For the June meeting of the CloudStack European User Group, we were welcomed back by our old friends Trend Micro. Many thanks to the guys at Trend for letting us use their great facilities.

Our numbers were slightly down from usual, with quite a few last minute cancellations: it’s a little frustrating as we had 12 people who were on the waitinig list and were unable to come because somebody else had booked their place

As usual, I started the day off with a welcome and some news on all things CloudStack.

Since we last met, much work has been going on around the 4.4 (and 4.3.1) releases of CloudStack which means that there isn’t a lot of headline news.

I reported back on the successful CloudStack Collaboration conference in April (Denver) and encouraged people to get along to the European conference, Budapest 19-22 November.

Cloudstack contunies to have ongoing awareness problems. Despite being the most widely adoped, production grade IaaS platform around ,not enough people are aware of it. There is currently a drive to change this and the first signs of that drive can be seen in the list of known CloudStack users and the adoption survey recently launched by the project. If you are using cloudstack, please take the survey to provide feedback and allow us to change these perception issues.

The first guest speaker for the meeting was Antoine Coetsier of Exoscale. Antoine talked us through how Exoscale have used Cloudstack to underpin their highly successful public IaaS offering. Exoscale offer an “amazon like” cloud service and have developed a strong business through their ability to offer VM’s based in Switzerland (and those great privacy laws they have over there) and also by putting emphasis on a public IaaS offering that is very “developer focussed”. Its great to see Exoscale doing so well and knowing that its all driven by CloudStack.

Next up was Geoff Higginbottom of ShapeBlue (known as “Cloud stig” to his friends). Geoff has amazed us previously with his hugely detailed knowledge of CloudStacks architecture, particularly the networking model. For this talk, Geoff changed direction and decided to give some general advice on designing production environments based on CloudStack.
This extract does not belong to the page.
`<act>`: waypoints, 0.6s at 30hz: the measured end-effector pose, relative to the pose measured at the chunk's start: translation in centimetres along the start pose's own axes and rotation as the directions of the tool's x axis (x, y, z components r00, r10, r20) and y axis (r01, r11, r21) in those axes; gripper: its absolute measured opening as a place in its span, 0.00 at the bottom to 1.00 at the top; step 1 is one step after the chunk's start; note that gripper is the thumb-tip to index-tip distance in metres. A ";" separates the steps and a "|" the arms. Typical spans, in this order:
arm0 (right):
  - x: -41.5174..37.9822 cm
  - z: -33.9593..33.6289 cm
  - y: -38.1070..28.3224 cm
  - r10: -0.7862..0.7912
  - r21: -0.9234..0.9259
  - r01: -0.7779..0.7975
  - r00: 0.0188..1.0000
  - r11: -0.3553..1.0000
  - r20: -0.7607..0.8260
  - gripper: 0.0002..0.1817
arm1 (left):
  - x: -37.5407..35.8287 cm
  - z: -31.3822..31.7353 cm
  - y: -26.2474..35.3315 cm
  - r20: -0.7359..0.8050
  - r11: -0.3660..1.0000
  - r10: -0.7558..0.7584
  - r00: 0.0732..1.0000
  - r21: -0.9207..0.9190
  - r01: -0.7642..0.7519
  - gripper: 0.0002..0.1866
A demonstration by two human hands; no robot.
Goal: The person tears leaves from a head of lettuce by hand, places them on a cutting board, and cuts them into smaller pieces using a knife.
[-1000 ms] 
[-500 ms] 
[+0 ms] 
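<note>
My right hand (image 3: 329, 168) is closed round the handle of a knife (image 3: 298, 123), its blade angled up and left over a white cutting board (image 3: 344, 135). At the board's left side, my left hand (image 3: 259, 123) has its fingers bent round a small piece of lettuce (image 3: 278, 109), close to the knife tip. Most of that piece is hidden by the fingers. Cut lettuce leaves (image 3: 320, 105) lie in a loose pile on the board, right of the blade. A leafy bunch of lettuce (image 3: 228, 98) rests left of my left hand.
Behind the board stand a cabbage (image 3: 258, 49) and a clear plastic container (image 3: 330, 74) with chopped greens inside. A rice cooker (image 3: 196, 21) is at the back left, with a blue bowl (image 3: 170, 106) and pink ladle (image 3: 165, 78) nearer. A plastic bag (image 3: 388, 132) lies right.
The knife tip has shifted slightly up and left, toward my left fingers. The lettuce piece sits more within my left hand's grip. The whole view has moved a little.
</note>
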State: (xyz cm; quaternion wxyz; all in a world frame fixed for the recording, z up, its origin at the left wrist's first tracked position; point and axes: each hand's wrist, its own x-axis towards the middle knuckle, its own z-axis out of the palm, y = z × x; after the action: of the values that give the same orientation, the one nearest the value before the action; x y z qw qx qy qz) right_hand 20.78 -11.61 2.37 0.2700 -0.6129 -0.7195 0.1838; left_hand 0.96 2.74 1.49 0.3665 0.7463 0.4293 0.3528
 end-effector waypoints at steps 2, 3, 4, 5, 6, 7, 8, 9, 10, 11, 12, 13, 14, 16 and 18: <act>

Geoff has personally designed 47 productions environments across service provider and enterprise use-cases – all based on CloudStack- and it was great to hear him impart the key design decisions and lessons learnt from his vast experience.
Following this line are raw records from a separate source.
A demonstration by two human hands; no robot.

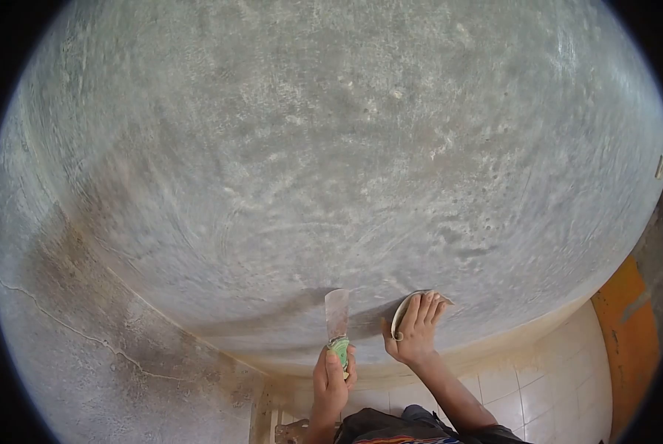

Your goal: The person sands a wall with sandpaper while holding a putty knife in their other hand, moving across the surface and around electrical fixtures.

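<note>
Scraper [337, 314] sits gripped in the left hand [331, 377], blade touching the wall [309, 148]; at 3 o'clock, the right hand [414, 329] presses a sanding pad [401, 309] flat.

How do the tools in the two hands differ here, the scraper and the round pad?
The scraper is a flat, straight blade with a green handle, gripped in the left hand. The round pad is pale and curved, pressed flat under the right hand's spread fingers. Both tools are held against the grey wall.

Bare forearms — ring [398, 336] (right hand [414, 331])
</note>
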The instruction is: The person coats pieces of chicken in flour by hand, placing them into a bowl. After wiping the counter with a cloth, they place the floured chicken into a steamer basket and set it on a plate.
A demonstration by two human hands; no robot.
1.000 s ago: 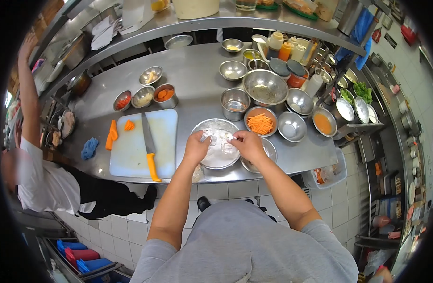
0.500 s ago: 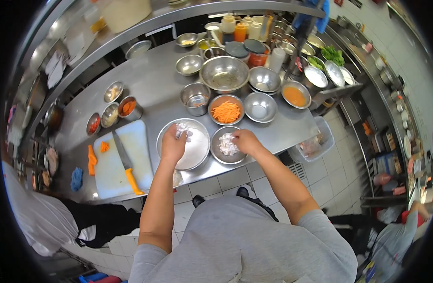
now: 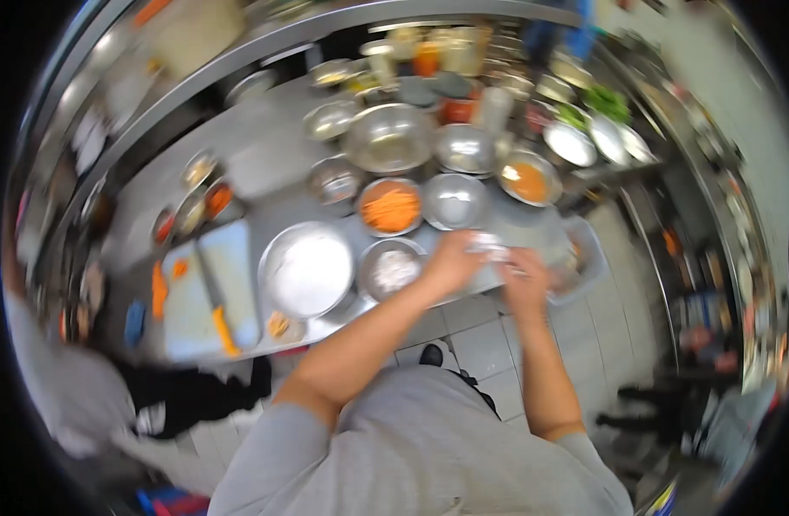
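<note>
My left hand (image 3: 455, 261) and my right hand (image 3: 525, 277) are close together at the front right of the steel table, right of the bowls. White, floury matter shows at the fingers of my left hand; blur hides its exact shape. The fingers of my right hand are curled, and what they hold is unclear. Left of my hands, a metal bowl (image 3: 366, 273) holds white-coated pieces (image 3: 395, 270). Beside it stands a wide bowl of white powder (image 3: 307, 270). Behind are a bowl of orange strips (image 3: 390, 207) and a bare metal bowl (image 3: 455, 202).
A knife (image 3: 212, 291) lies on a white cutting board (image 3: 184, 320) at the left. A clear bin (image 3: 589, 262) stands off the table's right end. Bowls and bottles line the back. A person (image 3: 76, 391) stands at left, another (image 3: 743, 430) at right.
Both hands have left the two bowls and moved right, coming together past the table's front right. The view has shifted and blurred. A small item on the front edge now shows beside the board.
</note>
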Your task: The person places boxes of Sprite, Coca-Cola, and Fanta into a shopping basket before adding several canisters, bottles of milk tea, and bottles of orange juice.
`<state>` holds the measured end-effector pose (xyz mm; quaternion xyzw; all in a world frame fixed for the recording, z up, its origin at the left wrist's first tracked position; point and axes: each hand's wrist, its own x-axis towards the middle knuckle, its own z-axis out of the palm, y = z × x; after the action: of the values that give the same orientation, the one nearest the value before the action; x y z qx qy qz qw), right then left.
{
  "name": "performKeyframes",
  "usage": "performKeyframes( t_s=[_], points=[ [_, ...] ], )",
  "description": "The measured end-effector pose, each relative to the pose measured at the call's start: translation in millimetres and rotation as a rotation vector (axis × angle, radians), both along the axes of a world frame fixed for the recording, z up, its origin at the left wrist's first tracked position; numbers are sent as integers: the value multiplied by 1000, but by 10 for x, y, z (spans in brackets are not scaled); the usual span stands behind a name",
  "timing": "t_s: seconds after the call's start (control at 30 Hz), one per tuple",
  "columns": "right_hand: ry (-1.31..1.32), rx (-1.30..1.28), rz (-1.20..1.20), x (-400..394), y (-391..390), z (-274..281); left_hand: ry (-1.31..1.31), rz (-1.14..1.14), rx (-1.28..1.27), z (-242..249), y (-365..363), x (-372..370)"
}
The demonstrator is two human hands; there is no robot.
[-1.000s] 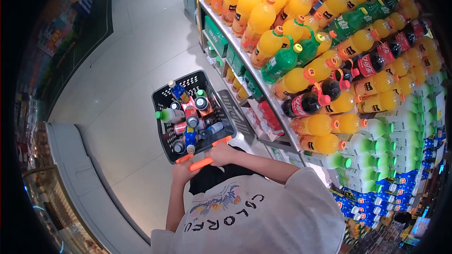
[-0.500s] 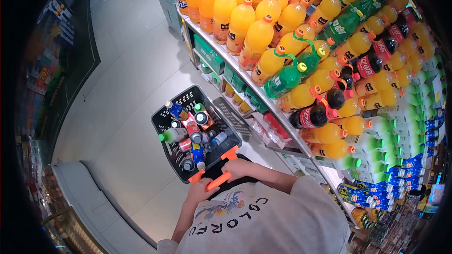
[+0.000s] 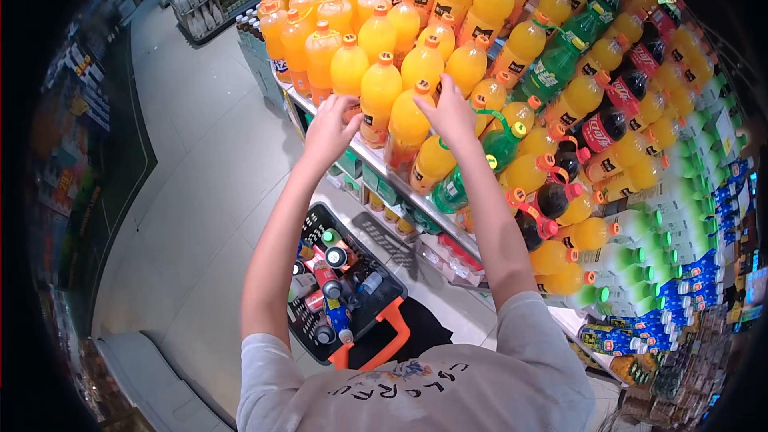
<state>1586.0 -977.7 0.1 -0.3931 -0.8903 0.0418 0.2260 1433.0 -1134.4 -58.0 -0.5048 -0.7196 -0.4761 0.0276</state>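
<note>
Both arms reach forward to the front of a shelf packed with orange drink bottles. My left hand (image 3: 334, 126) is open beside a front-row orange bottle (image 3: 380, 96), fingers near its left side; whether it touches is unclear. Thumb and fingers spread, my right hand (image 3: 448, 112) is open at the right of another orange bottle (image 3: 410, 122). Neither hand is closed round a bottle. Below them on the floor stands a black basket (image 3: 382, 304) with an orange handle (image 3: 394, 344), holding several bottles and cans.
Green soda bottles (image 3: 504, 144) and dark cola bottles (image 3: 552, 196) lie tilted on the display at the right. The shelf's front edge (image 3: 448, 228) runs diagonally. A stocked rack (image 3: 196, 0) stands at the back left. A pale curved ledge (image 3: 156, 376) is at the lower left.
Both hands have let go of the orange basket handle, moved up and forward to the orange bottles, and opened. In view, the basket sits lower and further right.
</note>
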Motion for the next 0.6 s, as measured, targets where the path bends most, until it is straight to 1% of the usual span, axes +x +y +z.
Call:
performKeyframes(
  t_s=[0.07, 0.13, 0.2, 0.23, 0.33, 0.47, 0.5, 0.6],
  points=[
    [-142, -118, -91, -191, 15, 32, 123, 92, 41, 73, 540, -129],
    [-189, -137, -68, -309, 145, -21, 175, 134, 67, 110, 970, -216],
    [-234, -163, -37, -330, 174, -27, 179, 155, -131, 211, 1213, -243],
    [-194, -91, -35, -332, 195, -92, 176, 163, -234, 244, 1281, -261],
    [-107, -63, 2, -307, 237, -211, 186, 153, -330, 178, 1460, -428],
    [-28, -113, 60, -234, 146, -218, 254, 135, -277, -34, 1540, -450],
    [-2, -116, 75, -220, 126, -234, 268, 120, -245, -23, 1524, -424],
    [72, -82, 122, -190, 147, -315, 248, 85, -63, -114, 1418, -349]
  ],
)
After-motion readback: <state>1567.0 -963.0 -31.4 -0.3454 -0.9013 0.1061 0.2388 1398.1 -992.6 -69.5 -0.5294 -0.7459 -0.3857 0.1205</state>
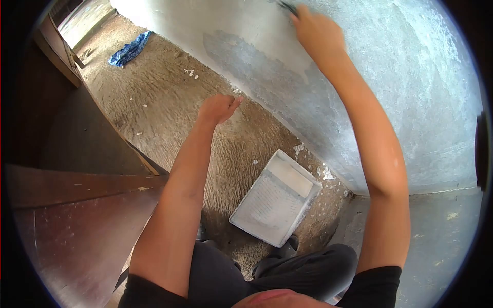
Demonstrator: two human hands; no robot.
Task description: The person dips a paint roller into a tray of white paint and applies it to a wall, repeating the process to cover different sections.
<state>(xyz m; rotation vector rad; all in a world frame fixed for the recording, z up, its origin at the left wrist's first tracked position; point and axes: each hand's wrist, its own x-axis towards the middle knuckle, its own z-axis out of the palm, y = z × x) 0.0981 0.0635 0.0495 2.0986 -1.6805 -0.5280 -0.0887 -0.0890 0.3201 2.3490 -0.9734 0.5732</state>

I had one very clear take away from Geoffs talk: he finished off with a slide showing an expression we use a lot in the ShapeBlue office “design for tomorrow, build for today”. In my opinion, this sums up the approach that should be taken to build successful cloud. Anybody can throw a large amount of infrastructure into a datacentre, orchestrate it and call it a cloud – but if the scale is too large initially, the ROI will not be there. So, build small, but make sure your design gives to rapid and easy scale when its required.

After Geoff, Donal Lafferty from Citrix talked us through the architecture of the Citrix Xenapp and CloudStack integration. This integration allows the seamless provisioning of desktops in the cloud and enables Desktop as a Service.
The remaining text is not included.